“Your beverage appears harmless, let me throw it out anyway.” Caution: mini-rant ahead.
I went through a TSA checkpoint last Thursday with a water bottle that still had a couple tablespoons of liquid in it. The TSA ‘agent’ (I would say clown, but these people are just human beings who need employment… much like lawyers) in my lane flagged me down and sort of grunted and gestured towards me, asking if the bottle was mine. So with great reluctance, I said “yea, you can just dump it out or something.”
It should’ve been a 5 second ordeal.
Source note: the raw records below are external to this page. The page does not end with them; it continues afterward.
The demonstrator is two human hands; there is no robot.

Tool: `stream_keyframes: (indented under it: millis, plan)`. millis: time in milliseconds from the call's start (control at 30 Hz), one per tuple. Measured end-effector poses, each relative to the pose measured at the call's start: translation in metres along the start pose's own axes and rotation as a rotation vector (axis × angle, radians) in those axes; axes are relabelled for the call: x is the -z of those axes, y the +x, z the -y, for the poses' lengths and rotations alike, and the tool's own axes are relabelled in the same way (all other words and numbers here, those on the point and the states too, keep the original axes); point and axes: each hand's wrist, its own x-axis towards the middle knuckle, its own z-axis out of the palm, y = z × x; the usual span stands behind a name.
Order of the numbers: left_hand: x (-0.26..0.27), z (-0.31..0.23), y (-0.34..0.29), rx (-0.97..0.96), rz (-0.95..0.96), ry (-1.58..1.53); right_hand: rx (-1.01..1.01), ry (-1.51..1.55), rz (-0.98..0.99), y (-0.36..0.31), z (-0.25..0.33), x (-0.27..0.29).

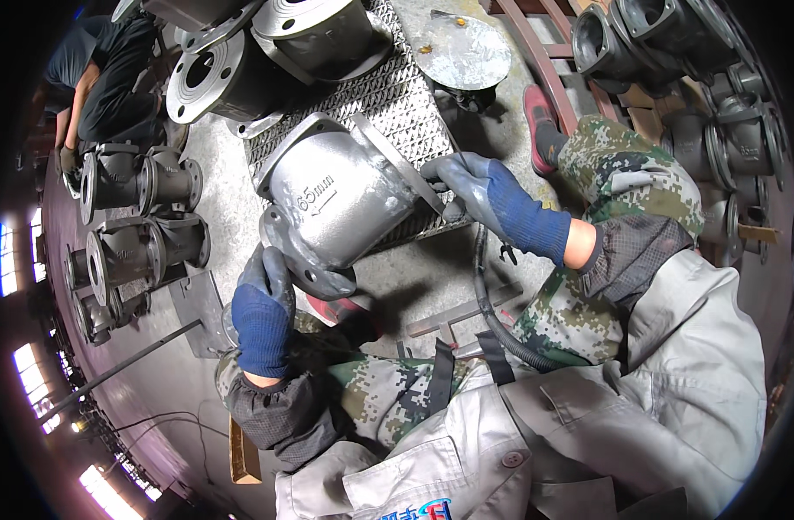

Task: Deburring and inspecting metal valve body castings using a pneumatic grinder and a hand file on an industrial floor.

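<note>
A grey cast-metal valve body (336, 195) with round bolt flanges and raised lettering lies tilted at the front of a metal grating (419, 104). My left hand (265, 299), in a blue knit glove with a grey coated palm, grips the lower flange (323, 279) from the near left side. Gloved the same way, my right hand (475, 191) is closed at the edge of the right-hand flange (397, 160), its thumb and fingers about the rim. Both hands are on the same casting. The underside of the casting is hidden.
More flanged castings (232, 74) crowd the grating's far end. Behind it stands a round metal stool top (462, 52). Rows of castings (120, 251) sit at left, and others (718, 130) at right. A black hose (492, 316) hangs near my knees. Another person (111, 78) bends at far left.
</note>
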Motion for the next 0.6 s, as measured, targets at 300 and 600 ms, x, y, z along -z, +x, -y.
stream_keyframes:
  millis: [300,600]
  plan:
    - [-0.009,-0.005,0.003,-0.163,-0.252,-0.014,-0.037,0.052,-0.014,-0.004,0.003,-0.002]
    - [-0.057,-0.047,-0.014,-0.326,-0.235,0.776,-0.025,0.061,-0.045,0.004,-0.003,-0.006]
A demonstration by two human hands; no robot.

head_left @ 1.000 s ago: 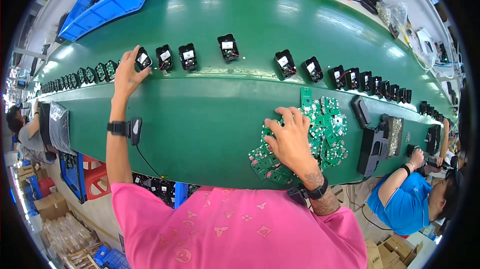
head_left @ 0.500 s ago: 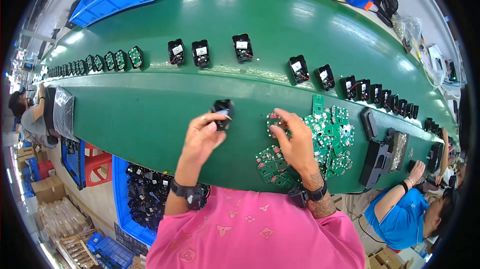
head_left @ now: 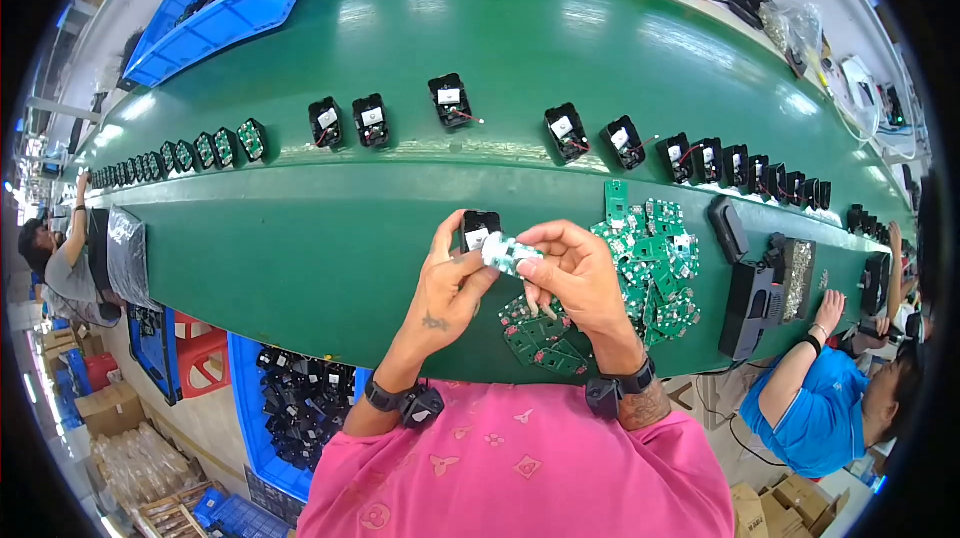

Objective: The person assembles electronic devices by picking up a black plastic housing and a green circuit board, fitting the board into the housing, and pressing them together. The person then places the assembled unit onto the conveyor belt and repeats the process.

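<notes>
My left hand (head_left: 448,290) is closed around a small black plastic housing (head_left: 481,223) with a pale block inside. Between the fingers of my right hand (head_left: 578,276) is a green circuit board (head_left: 510,255), held tilted at the housing's near side and overlapping it in view. Whether the two touch, I cannot tell. To the right of my right hand lies a loose heap of green circuit boards (head_left: 655,263). A smaller group of boards (head_left: 545,343) lies beneath and beside my right wrist.
Black housings (head_left: 567,133) stand in a row across the green bench (head_left: 270,238); those at far left hold boards (head_left: 250,141). A blue bin (head_left: 215,13) sits at back left, another blue bin (head_left: 250,418) below the bench. Black devices (head_left: 745,318) and a co-worker (head_left: 810,408) are at right.
My hands have come together. My left hand brought the housing rightward, and my right hand lifted a board from the bench and carried it left to the housing.
</notes>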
After all, they sometimes let you take it and drink it standing just behind the magical line of safety. What was the big deal?
Instead, I had to sit there as they put my bottle through what looked like a poor man’s mass spectrometer. After a minute or so, the TSA robot seemed satisfied that I wasn’t a threat, poured out my bottle like she could have from the start, and handed it back to me.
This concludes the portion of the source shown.